Er klonk alleen een lichte klik. Hij probeerde het nog eens voor het geval het een ketsschot geweest was maar er klonk weer een klik. Het wapen was leeg, evenals de reservepatroonhouder. Hij herinnerde zich vaag dat hij opnieuw geladen had, maar kon zich niet herinneren hoe vaak hij dat gedaan had.
Dit was dan het einde. Ze hadden allemaal gelijk gehad, Pyrrus was tegen hem opgewassen. Maar ze moesten hun mond houden want ze zouden er zelf tenslotte ook aangaan. Pyrranen stierven nooit in bed. Pyrranen gingen nooit verloren. Zij gingen er alleen maar aan. Als hij geen moeite meer hoefde te doen om op zijn hoede te zijn en zijn wapen vast te houden kreeg de koorts hem in zijn greep. Hij wilde slapen en hij wist dat het een lange slaap zou worden. Met bijna gesloten ogen keek hij hoe de vleeseters voorzichtig nader slopen. De eerste was dicht genoeg gekropen om te springen; hij kon de spieren in de poten zien spannen.
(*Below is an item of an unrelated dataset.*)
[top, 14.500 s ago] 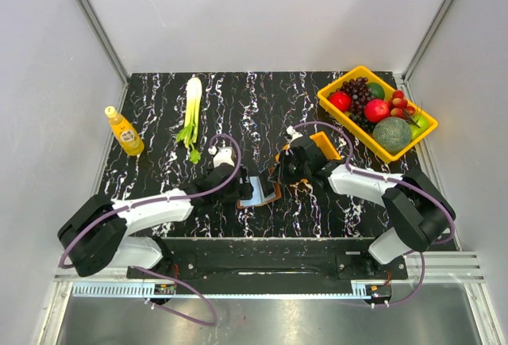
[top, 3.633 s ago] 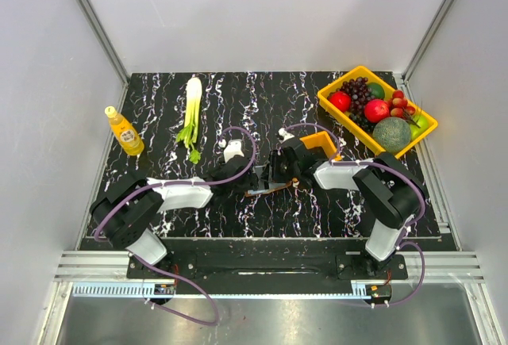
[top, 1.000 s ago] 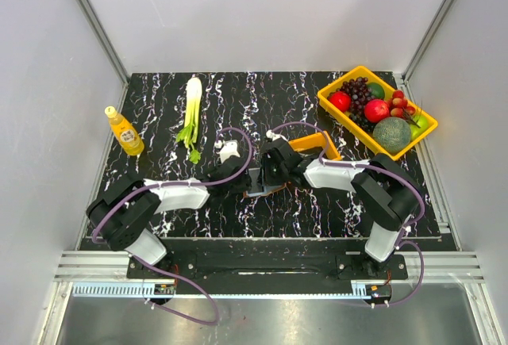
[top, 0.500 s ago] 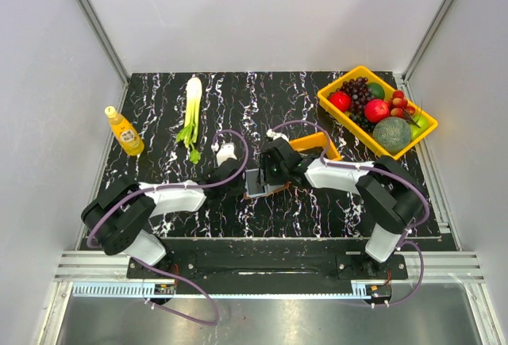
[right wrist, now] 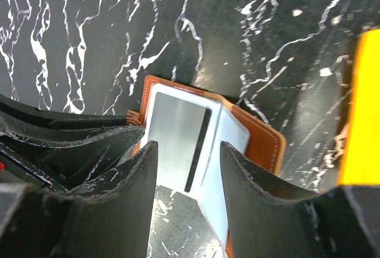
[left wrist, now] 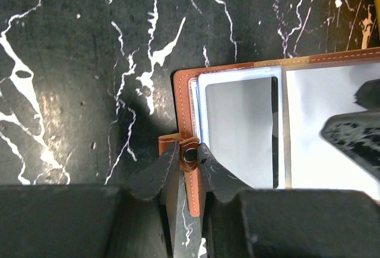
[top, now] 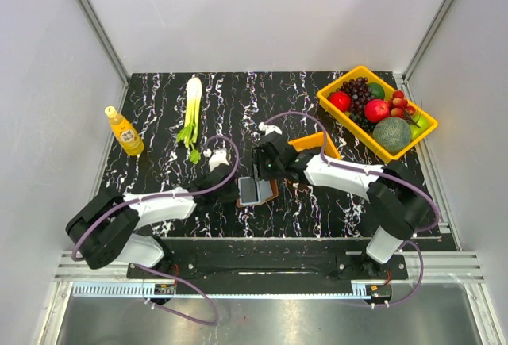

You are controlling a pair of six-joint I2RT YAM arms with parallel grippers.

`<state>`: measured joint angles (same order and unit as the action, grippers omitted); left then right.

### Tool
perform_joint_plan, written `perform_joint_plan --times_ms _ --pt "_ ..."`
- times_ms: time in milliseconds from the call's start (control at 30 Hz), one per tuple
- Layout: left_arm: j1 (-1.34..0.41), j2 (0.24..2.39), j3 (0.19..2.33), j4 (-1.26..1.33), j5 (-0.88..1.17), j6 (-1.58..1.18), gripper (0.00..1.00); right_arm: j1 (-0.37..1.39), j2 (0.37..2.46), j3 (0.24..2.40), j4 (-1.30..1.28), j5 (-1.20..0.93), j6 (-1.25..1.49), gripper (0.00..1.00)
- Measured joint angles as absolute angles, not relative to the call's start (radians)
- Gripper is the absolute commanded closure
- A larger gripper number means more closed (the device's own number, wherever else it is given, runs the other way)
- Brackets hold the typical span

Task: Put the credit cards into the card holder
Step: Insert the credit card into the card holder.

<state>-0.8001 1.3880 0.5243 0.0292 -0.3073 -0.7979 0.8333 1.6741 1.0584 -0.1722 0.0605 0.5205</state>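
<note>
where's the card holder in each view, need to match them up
top external: card holder just below the picture's centre
left wrist: card holder right of centre, cut by the right edge
right wrist: card holder low centre
shared landmark: grey credit card over its inside

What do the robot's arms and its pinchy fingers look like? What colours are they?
The left arm and right arm have smooth white shells with chunky black joints. A thin purple cable loops along each one. The left gripper and right gripper each have two black, wedge-shaped fingers with a rough, speckled surface.
</note>
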Motion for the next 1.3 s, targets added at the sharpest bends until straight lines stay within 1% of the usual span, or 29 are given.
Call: perform_joint_plan --times_ms 200,367,633,967,1100,1167,1200,1300 --pt "-0.8 1.28 0.468 -0.005 -0.29 -0.813 1.0 0.907 1.724 1.087 -0.189 0.06 0.527 0.48" --pt "-0.8 1.198 0.447 -0.038 -0.287 -0.813 1.0 0.932 1.757 1.101 -0.204 0.06 0.544 0.47" --pt "-0.798 1.152 0.431 -0.054 -0.287 -0.813 1.0 0.999 1.826 1.156 -0.225 0.073 0.556 0.45" --pt "-0.796 1.084 0.429 -0.078 -0.287 -0.812 1.0 1.031 1.877 1.203 -0.269 0.176 0.563 0.45" --pt "-0.796 1.079 0.429 -0.079 -0.286 -0.812 1.0 1.036 1.889 1.219 -0.283 0.202 0.562 0.51" --pt "-0.796 1.079 0.429 -0.079 -0.286 -0.812 1.0 1.04 1.897 1.228 -0.287 0.21 0.563 0.65" --pt "-0.796 1.079 0.43 -0.08 -0.286 -0.812 1.0 1.042 1.901 1.233 -0.288 0.216 0.564 0.68" --pt "-0.796 1.079 0.429 -0.081 -0.287 -0.812 1.0 1.048 1.908 1.242 -0.287 0.222 0.569 0.67"
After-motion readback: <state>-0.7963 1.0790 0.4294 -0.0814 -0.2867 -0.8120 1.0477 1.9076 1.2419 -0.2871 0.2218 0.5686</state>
Hij sprong, wentelde zich in de lucht en viel voor hij Jason bereikt had. Bloed gulpte uit zijn opengesperde muil en een korte metalen schacht stak uit de zijkant van zijn kop.
Er kwamen twee mannen uit de struiken en keken op hem neer. Alleen hun aanwezigheid scheen al genoeg voor de vleeseters want zij waren allemaal verdwenen. Vreters. Hij had zo’n haast gehad om de stad te bereiken, dat hij het bestaan van de vreters vergeten was. Het was goed dat zij hier waren en Jason was erg blij dat zij gekomen waren. Hij kon niet zo goed praten, daarom glimlachte hij om hen te bedanken. Maar het deed te veel pijn aan zijn lippen, dus ging hij maar slapen.